There is one other personal experienced-based observation I'd like to add in this series of posts. It concerns the old AT&T, and innovation.
The AT&T that I joined in 1979 was a very effective hindrance to telecommunication innovation. There is no doubt in my mind that, without the breakup of the firm in 1983, we would not be enjoying much of the information revolution that has occurred since then.
What most people probably do not recall is that the DOJ's requested remedy for AT&T's alleged monopolistic practices was the divestiture of the equipment design and manufacture business units. These were key to AT&T's profitability and control over the market.
By using creative and aggressive transfer pricing when "selling" equipment manufactured by AT&T's Western Electric unit to the wholly-owned operating telephone companies, AT&T boosted the fixed asset base on which it was allowed to collect a rate of return by the various regulatory authorities.
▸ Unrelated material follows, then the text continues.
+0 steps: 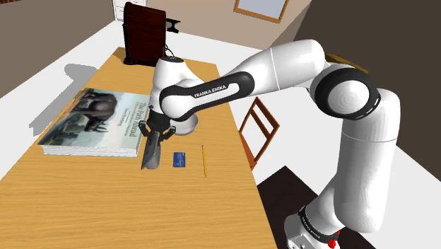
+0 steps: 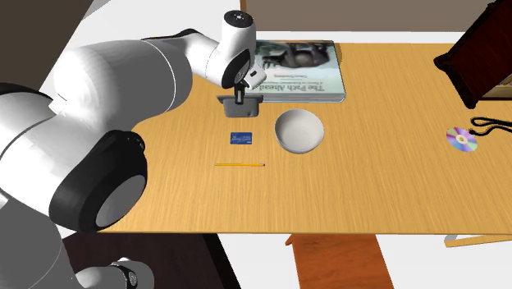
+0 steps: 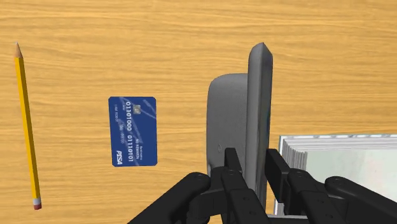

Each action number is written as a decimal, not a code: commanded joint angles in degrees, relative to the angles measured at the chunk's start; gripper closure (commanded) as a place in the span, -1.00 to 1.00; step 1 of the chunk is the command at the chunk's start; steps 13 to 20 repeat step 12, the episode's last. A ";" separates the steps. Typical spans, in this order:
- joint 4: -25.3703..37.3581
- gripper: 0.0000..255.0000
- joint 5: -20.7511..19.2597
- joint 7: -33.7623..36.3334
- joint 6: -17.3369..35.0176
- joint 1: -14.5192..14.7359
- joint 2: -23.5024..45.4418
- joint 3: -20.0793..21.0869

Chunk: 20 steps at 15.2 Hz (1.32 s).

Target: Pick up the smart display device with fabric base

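Clamped on smart display w/ hand closed round its panel; prob. just needs lifting clear of worktop.

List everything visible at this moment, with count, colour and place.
smart display: one, grey, clasped in the end effector, beside the book
book: one, pale cover with an animal picture, flat on the table
card: one, blue, on the table between display and pencil
pencil: one, yellow, on the table beyond the card
bowl: one, white, on the table near the book
disc: one, shiny, towards the table's end
cable: one, black, next to the disc
box: one, dark brown, upright at the table's end
table: one, wooden
chair: one, brown, beside the table
arm: one, white with dark joints
end effector: one, black, shut on the display
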 commanded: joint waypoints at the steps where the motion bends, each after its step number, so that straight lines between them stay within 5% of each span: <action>1: 0.26 1.00 0.31 -0.15 -1.13 -0.23 -0.94 0.19; 10: 2.93 1.00 1.32 -0.30 -6.76 -0.65 -4.02 0.80; 20: 2.98 1.00 1.34 -0.30 -6.85 -0.65 -4.07 0.81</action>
The company zealously guarded this equipment monopoly by delaying the vetting of "foreign" equipment for safe connection to "the network." Thus, both price and non-price means assured AT&T of many years of control over its marketplace.
Thanks to this type of management, end users of telephones in the US saw, in the 1960s, the introduction of the Princess phone, with a lighted dial. That was about it. A decade later, you got a push-button phone, to replace the dial. That was because it was cheaper to produce and maintain the telephone you were forced to lease, rather than allowed to buy. It wasn't to give you more features.
I can attest, from my experience in the Business Marketing group of AT&T's premises equipment business, that we were seriously hampered in our plans to address the future without end-to-end control of information management. Of particular concern was our need to interface, and exchange and store content with and from, computers.
The mere lack of a single network management entity in the US post-1983 contributed a great deal to the growth in creative uses of information, if for no other reason than the removal of a skilled, experienced and monolithic influence on telecommunications policy and legislation- the old AT&T.
So, while it may appear that the 1980s era breakup of AT&T has now been substantially nullified, I don't think that's true. We are experiencing communications technology change and benefits at heretofore unheard of rates, and I believe that is the direct result of the demise of the "old" AT&T.